What you will do: Only the lines below starting at the one containing "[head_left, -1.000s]" and ending at the one containing "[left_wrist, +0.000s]" belong in the answer, each copied exactly.

Provided data:

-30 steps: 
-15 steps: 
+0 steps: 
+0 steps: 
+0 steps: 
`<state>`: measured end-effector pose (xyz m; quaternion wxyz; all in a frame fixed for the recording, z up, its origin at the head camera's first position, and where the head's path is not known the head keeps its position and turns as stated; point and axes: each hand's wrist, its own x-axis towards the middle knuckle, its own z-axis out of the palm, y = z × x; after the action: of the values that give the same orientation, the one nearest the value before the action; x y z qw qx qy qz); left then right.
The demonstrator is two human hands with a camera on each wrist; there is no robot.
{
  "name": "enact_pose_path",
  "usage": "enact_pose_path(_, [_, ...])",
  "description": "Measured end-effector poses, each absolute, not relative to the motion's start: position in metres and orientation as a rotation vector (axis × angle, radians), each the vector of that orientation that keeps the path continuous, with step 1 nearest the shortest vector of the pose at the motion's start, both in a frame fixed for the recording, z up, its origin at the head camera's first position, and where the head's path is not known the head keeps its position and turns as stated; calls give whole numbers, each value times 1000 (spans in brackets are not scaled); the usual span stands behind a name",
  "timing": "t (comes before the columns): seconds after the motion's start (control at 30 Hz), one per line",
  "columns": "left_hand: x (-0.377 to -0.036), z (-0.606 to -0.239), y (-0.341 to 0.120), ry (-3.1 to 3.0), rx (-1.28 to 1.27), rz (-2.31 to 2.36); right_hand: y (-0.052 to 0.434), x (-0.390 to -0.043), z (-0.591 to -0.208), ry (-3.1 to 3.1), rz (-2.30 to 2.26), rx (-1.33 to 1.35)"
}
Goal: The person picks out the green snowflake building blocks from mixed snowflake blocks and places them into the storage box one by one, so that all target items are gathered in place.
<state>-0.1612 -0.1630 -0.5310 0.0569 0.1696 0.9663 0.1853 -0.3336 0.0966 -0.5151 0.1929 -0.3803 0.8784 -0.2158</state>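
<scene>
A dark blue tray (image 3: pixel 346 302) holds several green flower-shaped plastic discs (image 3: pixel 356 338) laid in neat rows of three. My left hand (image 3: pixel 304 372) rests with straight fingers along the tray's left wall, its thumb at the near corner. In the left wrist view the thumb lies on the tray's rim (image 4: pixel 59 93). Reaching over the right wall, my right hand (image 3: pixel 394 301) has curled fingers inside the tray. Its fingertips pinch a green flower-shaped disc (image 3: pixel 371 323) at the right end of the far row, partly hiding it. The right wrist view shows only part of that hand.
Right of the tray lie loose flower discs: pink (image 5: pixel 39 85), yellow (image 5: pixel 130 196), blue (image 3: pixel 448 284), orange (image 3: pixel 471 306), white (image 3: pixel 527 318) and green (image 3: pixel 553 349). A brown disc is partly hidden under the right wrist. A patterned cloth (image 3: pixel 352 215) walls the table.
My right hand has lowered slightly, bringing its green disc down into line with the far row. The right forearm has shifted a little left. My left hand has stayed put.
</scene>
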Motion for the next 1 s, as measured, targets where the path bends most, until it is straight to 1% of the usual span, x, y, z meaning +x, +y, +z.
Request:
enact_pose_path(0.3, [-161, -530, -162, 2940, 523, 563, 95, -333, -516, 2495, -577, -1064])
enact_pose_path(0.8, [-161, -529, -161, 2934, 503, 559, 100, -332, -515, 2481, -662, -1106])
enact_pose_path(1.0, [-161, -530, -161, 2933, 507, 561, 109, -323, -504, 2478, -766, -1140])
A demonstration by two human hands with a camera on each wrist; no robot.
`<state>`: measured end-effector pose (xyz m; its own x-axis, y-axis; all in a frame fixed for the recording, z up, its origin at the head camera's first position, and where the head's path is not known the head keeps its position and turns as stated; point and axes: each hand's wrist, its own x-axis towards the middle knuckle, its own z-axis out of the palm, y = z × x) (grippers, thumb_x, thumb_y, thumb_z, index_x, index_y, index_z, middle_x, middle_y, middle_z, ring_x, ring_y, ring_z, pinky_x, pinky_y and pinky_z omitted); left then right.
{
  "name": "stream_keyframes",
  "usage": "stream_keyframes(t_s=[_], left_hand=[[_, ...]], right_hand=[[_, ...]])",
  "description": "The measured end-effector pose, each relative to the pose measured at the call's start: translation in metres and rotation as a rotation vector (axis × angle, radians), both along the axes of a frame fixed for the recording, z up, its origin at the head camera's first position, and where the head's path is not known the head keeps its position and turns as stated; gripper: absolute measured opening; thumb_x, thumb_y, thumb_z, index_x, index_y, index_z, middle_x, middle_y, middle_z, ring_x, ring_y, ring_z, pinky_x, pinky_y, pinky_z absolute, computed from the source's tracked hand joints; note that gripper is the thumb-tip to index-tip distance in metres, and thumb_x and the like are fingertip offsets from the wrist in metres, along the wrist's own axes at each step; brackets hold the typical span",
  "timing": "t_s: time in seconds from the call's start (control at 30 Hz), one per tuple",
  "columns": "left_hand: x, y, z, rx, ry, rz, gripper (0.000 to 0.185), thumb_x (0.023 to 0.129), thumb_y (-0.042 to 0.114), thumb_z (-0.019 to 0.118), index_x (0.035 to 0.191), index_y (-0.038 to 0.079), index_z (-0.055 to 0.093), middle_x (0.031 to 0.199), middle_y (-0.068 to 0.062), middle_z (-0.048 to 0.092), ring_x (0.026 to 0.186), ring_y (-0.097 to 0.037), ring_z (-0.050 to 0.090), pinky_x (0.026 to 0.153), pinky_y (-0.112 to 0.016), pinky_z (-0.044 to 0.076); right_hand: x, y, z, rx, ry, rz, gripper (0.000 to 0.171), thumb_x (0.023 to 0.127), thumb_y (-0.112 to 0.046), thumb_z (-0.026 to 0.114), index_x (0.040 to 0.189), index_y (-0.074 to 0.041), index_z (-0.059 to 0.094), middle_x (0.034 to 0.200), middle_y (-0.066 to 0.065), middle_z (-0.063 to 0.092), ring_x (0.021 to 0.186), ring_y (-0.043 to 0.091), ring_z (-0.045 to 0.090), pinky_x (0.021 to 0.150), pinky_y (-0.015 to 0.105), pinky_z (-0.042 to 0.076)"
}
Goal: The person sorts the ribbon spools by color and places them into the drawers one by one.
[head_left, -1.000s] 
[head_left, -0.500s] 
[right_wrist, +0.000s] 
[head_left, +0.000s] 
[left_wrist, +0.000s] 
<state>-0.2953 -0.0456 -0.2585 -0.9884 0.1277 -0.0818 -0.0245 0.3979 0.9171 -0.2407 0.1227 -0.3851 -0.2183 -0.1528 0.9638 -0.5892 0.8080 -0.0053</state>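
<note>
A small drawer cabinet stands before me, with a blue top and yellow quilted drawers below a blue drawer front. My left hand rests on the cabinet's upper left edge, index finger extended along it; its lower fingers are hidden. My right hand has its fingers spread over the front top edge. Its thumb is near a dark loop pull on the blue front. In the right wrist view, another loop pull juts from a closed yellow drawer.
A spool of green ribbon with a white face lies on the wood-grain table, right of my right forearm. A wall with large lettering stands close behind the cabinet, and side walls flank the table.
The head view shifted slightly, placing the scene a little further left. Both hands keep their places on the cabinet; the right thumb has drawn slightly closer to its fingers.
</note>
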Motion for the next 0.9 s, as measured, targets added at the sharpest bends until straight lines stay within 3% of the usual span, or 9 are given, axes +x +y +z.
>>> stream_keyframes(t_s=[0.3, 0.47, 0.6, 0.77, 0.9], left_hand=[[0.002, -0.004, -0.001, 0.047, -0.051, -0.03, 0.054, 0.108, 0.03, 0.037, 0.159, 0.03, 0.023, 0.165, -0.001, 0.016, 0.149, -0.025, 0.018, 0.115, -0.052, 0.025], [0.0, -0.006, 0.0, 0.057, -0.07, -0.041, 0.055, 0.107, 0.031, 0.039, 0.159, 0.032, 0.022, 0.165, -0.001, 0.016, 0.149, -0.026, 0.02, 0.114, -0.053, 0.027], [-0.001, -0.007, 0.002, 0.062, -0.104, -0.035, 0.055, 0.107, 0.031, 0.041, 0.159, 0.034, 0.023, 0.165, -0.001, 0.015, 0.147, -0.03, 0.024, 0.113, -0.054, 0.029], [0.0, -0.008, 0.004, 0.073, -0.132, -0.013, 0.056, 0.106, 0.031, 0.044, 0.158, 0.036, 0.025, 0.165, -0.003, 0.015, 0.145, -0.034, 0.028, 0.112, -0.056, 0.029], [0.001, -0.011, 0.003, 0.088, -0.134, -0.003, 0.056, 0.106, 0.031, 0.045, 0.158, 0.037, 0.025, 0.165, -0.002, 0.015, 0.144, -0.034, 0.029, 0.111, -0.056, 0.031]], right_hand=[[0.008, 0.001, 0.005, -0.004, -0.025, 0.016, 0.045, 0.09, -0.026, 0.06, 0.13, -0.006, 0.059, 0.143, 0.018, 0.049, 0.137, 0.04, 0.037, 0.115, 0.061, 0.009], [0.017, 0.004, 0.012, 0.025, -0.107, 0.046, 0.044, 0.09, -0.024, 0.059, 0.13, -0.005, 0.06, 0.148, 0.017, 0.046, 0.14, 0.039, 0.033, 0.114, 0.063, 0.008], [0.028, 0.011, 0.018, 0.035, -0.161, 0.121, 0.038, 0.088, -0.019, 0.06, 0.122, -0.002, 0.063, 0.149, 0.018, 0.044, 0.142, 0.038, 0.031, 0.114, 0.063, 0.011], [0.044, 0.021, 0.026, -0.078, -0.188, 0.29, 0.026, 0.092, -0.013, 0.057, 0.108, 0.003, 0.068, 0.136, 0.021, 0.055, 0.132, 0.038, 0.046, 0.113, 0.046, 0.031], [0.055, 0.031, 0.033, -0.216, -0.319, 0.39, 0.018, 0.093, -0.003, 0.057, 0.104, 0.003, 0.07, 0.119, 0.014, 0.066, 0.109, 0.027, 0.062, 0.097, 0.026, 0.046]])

Solved exercise:
[head_left, -1.000s] 
[head_left, -0.500s] 
[right_wrist, +0.000s] 
[head_left, +0.000s] 
[left_wrist, +0.000s] 

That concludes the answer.